A ce jeu du talent Anne Priol en Tisbe amoureuse triomphe avec aisance sans pour autant éteindre ses partenaires, dont elle sait qu’ils lui sont nécessaires. Souci d’homogénéité sur le plateau revendiqué par la direction d’acteurs. Il faut citer Florence Tosi, en Catarina un peu bigote, Pascal Faber, en Rodolfo éternel adolescent, Olivier Guilbert en fourbe satanique et Alexandra Galibert en servante complètement dépassée. Et Pierre Santini, géant massif, monolithe imperméable aux subtilités de la gent féminine. Et toujours chez Hugo un discours sur l’absolue nécessité d’une émancipation des opprimés, sur les ressources inestimables de noblesse, de grandeurs et de richesses celées au coeur du peuple. La leçon de magnanimité de La Tisbe est exemplaire. L’Angelo,de Person révèle un Hugo féministe avant l’heure, mais partagé entre Juliette Drouet et sa femme. L’issue voit l’amour triompher : le théâtre comme une réparation. Un moment de pur bonheur!

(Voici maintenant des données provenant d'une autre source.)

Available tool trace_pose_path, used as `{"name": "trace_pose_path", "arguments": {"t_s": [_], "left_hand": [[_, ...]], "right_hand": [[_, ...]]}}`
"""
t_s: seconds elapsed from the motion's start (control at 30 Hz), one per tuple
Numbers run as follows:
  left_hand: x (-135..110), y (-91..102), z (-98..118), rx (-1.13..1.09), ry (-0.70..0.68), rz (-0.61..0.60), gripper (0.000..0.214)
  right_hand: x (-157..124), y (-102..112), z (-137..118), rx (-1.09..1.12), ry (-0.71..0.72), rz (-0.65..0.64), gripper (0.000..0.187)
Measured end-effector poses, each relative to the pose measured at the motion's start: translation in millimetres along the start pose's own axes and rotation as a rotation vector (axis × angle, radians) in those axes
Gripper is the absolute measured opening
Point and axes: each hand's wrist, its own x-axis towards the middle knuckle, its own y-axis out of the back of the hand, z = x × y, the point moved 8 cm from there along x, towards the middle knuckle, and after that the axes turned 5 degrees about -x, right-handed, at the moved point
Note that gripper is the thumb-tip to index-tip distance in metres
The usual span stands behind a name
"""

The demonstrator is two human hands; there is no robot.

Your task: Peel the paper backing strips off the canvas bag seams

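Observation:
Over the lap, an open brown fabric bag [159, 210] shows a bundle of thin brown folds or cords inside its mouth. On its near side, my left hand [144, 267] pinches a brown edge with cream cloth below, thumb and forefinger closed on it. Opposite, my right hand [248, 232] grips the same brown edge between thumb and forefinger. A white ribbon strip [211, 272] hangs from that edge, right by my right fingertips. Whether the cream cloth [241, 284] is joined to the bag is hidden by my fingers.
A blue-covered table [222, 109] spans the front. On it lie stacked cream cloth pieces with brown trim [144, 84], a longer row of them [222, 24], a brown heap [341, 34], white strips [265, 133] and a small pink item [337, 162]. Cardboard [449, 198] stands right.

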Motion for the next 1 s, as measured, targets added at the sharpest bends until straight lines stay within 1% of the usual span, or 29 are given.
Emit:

Ce moment de pur bonheur nous est offert par Michelle Césaire, qui une fois encore nous confirme la sûreté de ses choix en matière de programmation. Du théâtre importé diront les courts d’esprits à la myopie sélective quant à la programmation qu’elle propose. Et qu’ils se souviennent de ce que l’on ose parfois montrer sur la scène dite « nationale »!


Michelle Césaire fait œuvre de pédagogie au sens le plus noble du terme depuis des années, elle participe avec intelligence, avec brio, à notre éducation théâtrale. Chaque année elle nous offre une leçon de théâtre, comme ça, l’air de rien, pas « ramenarde » pour deux ronds, avec une modestie qui n’appartient qu’aux grands. Certes il y eût des moments difficiles,comme le peu d’écho à l’admirable travail de Guy Rétoré La Femme comme champ de bataille de Matei Visnièc, en 2000, mais aussi des succès flamboyants l’Andromaque de Justine Heynemann de l’an dernier et souhaitons-le l’ Angelo de cette rentrée. A travers ce qu’elle nous fait découvrir, elle montre du doigt la situation d’oppression que connaissent les femmes, la négation de leurs désirs, la soumission à un ordre patriarcal, la brutalité de l’ordre masculin qui les réprime. Que le court d’esprit qui trouve qu’il s’agit de problèmes « importés » lève la main. Il a gagné.

Insondable mystère martiniquais : comment se fait-il qu’on ne lui ait pas confié de plus grandes responsabilités dans la programmation culturelle? Il est souhaitable que ce ne soient pas toujours les mêmes qui lèvent la main!